Imaginez un match de foot opposant deux moustiques vietnamiens. En blanc, le moustique Tigre, rayé, insolent, joueur de jour. Il squatte les villes, traîne près des flaques d'eau stagnante dans les cours intérieures, et transmet la dengue, le Zika ou le chikungunya. Sa tactique ? Attaquer au crépuscule et à l'aube, quand vous sirotez votre café sur une terrasse à Hanoï ou admirez le lever de soleil à Hoi An. En saison des pluies (mai à octobre), il est particulièrement agressif dans le Sud du pays.
En rouge, le moustique Rural — discret, nocturne, amateur de rizières. Il ne sort que la nuit, entre le crépuscule et l'aube, et vit exclusivement à la campagne. C'est lui qui transmet l'encéphalite japonaise et le paludisme. Notez bien : ce dernier est quasi absent du Vietnam (quelques cas isolés près des frontières), et l'encéphalite ne concerne que ceux qui dorment réellement au milieu des rizières, loin des sentiers battus.
Le résultat du match ? Si vous restez en ville et rentrez avant la nuit tombée, vous ne croiserez presque que l'équipe du Tigre (et seulement la moitié de l'année). Pas besoin de moustiquaire à Hanoï en novembre.
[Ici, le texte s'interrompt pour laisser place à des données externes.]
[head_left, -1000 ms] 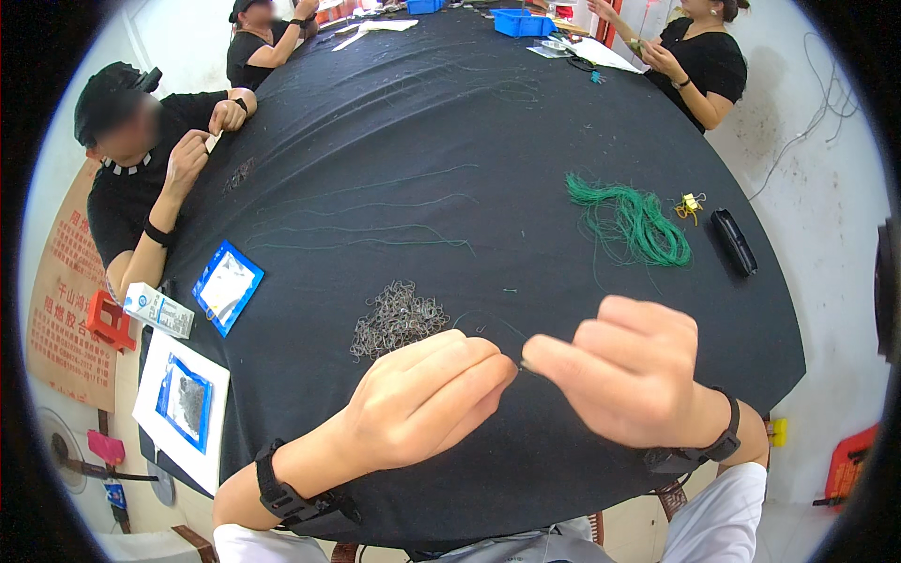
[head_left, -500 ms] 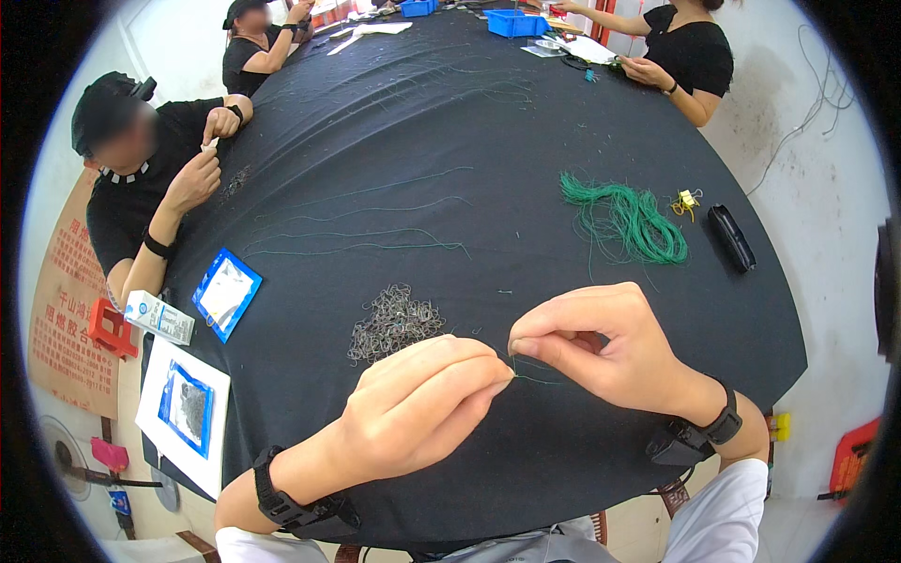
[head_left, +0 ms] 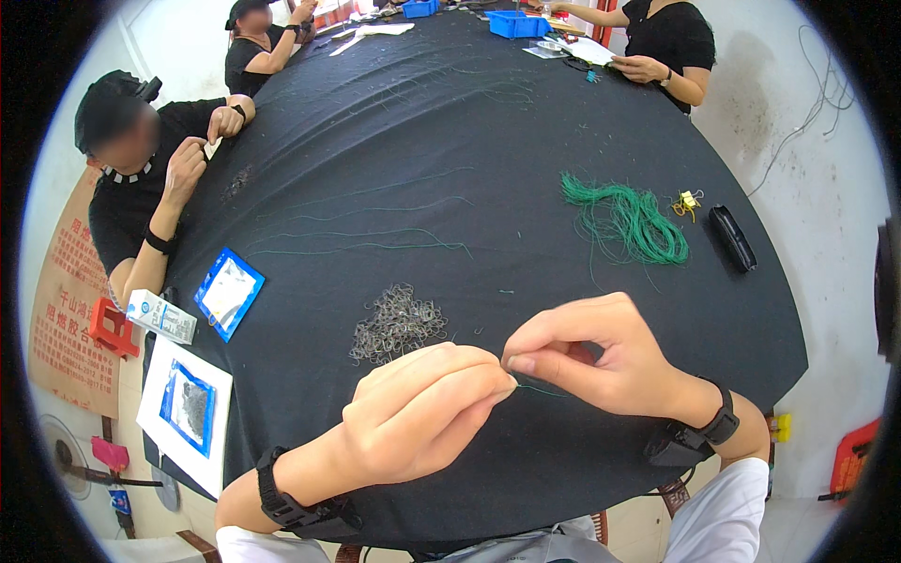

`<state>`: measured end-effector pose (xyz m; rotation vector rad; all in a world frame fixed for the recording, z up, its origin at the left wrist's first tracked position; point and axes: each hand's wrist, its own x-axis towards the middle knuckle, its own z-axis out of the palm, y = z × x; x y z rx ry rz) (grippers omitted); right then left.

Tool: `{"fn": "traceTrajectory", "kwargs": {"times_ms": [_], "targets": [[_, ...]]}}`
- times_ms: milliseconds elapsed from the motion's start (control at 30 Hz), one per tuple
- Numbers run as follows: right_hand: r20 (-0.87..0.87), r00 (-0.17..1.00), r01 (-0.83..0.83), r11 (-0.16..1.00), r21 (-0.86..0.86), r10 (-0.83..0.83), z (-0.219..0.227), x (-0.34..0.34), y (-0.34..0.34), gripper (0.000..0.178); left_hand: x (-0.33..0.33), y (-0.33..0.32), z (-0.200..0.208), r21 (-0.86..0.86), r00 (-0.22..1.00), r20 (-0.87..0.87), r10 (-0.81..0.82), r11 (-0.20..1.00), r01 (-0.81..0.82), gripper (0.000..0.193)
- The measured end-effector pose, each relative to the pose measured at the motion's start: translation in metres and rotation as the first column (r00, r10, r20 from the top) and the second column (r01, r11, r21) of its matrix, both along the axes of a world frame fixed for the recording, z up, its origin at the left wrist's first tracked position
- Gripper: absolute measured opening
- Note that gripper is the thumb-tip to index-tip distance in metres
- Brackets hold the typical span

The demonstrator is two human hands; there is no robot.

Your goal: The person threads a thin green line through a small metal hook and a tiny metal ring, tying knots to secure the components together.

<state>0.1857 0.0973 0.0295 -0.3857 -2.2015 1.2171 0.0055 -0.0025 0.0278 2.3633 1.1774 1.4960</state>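
My left hand [head_left: 422, 403] is closed in a pinch, and a thin green line [head_left: 542, 390] trails rightward from its fingertips. Whether a small hook is also between those fingers is hidden. Just above and touching or nearly touching them, my right hand [head_left: 605, 361] pinches with thumb and forefinger; the bit of line in its grip is barely visible. Beyond my left hand lies a heap of small metal fish hooks [head_left: 399, 324]. A loose bundle of green line [head_left: 648, 230] rests farther off to the right.
Several single strands [head_left: 366, 233] lie across the black tablecloth [head_left: 450, 488]. A yellow binder clip [head_left: 688, 201] and black case [head_left: 732, 238] sit right. Leftward are a blue-edged packet [head_left: 229, 293], a small carton [head_left: 161, 317] and a white board [head_left: 212, 446] bearing another packet. Co-workers sit around the table.
My right hand has come down slightly, bringing its fingertips closer to my left ones. The upright stretch of line between them no longer shows. The co-worker at far right has leaned back.
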Motion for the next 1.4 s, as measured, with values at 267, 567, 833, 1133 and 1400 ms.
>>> {"fn": "traceTrajectory", "kwargs": {"times_ms": [267, 567, 833, 1133, 1400], "targets": [[-0.018, 0.986, -0.164, 0.955, -0.246, 0.165, -0.007, 0.0, -0.008, 0.007, 0.001, 0.0, 0.0, 0.025, 1.0, 0.023, 0.013, 1.0, -0.014, 0.022], [0.02, 0.995, 0.07, 0.807, 0.587, -0.101, 0.002, 0.0, -0.024, 0.015, 0.001, 0.006, -0.011, 0.084, 0.981, -0.053, 0.188, 0.98, -0.183, 0.019], [-0.085, 0.977, 0.194, 0.662, 0.724, -0.194, 0.014, 0.004, -0.01, 0.019, -0.001, 0.007, -0.006, 0.15, 0.986, -0.149, 0.081, 0.987, -0.059, 0.022], [-0.07, 0.99, 0.142, 0.935, 0.325, -0.125, 0.001, 0.0, 0.0, 0.008, 0.003, 0.006, -0.006, 0.09, 0.994, -0.069, 0.088, 0.993, -0.082, 0.019], [-0.09, 0.983, 0.184, 0.905, 0.384, -0.162, 0.002, 0.0, 0.001, 0.01, 0.003, 0.006, -0.006, 0.085, 0.992, -0.074, 0.102, 0.992, -0.096, 0.017]]}}
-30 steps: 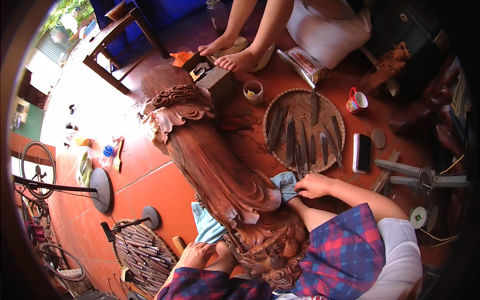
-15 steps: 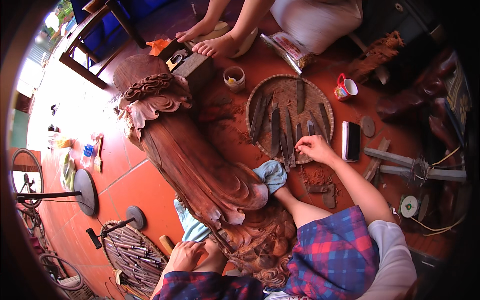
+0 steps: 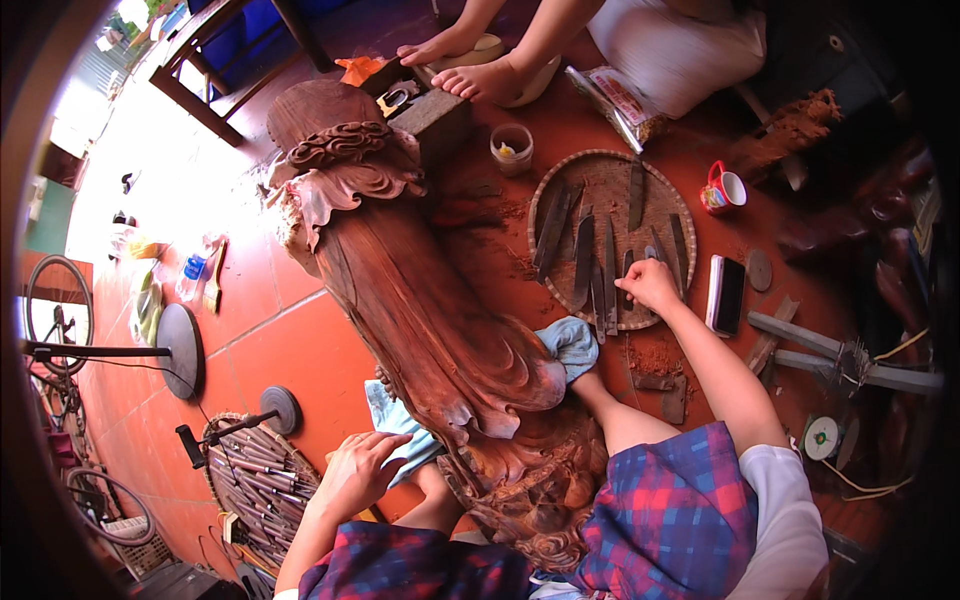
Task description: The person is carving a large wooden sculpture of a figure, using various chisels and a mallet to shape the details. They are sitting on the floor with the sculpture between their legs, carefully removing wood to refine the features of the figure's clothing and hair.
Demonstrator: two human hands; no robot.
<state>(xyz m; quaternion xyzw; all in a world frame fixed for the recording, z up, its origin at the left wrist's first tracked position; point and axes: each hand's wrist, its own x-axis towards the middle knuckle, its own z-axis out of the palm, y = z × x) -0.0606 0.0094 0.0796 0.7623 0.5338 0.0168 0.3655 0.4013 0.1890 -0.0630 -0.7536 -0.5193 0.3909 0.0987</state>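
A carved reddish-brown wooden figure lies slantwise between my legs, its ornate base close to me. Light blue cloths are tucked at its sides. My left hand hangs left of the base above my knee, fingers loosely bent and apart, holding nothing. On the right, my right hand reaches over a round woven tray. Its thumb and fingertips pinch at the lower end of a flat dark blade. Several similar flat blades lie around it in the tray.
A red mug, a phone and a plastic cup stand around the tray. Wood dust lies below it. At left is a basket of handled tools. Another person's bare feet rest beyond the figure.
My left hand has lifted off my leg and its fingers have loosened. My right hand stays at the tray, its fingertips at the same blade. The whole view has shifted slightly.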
Par contre, oublier le répulsif à Ho Chi Minh Ville en août, c'est offrir votre cheville gauche en offrande.

Le vaccin dengue (Qdenga) : la fausse bonne idée

Il existe depuis 2023, disponible en Europe depuis fin 2024. Mauvaise nouvelle : il est surtout réservé aux personnes déjà immunisées contre la dengue (ayant déjà eu la maladie). Pour les autres, le rapport bénéfice-risque est discuté — et il n'est pas remboursé (~120€ les deux doses).
Le conseil Mr Linh’s Adventures : sauf si vous avez déjà fait la dengue ET que vous retournez régulièrement en Asie du Sud-Est, passez votre chemin. Votre argent sera mieux dépensé en répulsif de qualité et en manches longues.
 
jungle-trek Êtes-vous un aventurier de la jungle et des rizières ? Mr Linh's Adventures

Votre attirail "anti-bzzz" (ce qui marche vraiment)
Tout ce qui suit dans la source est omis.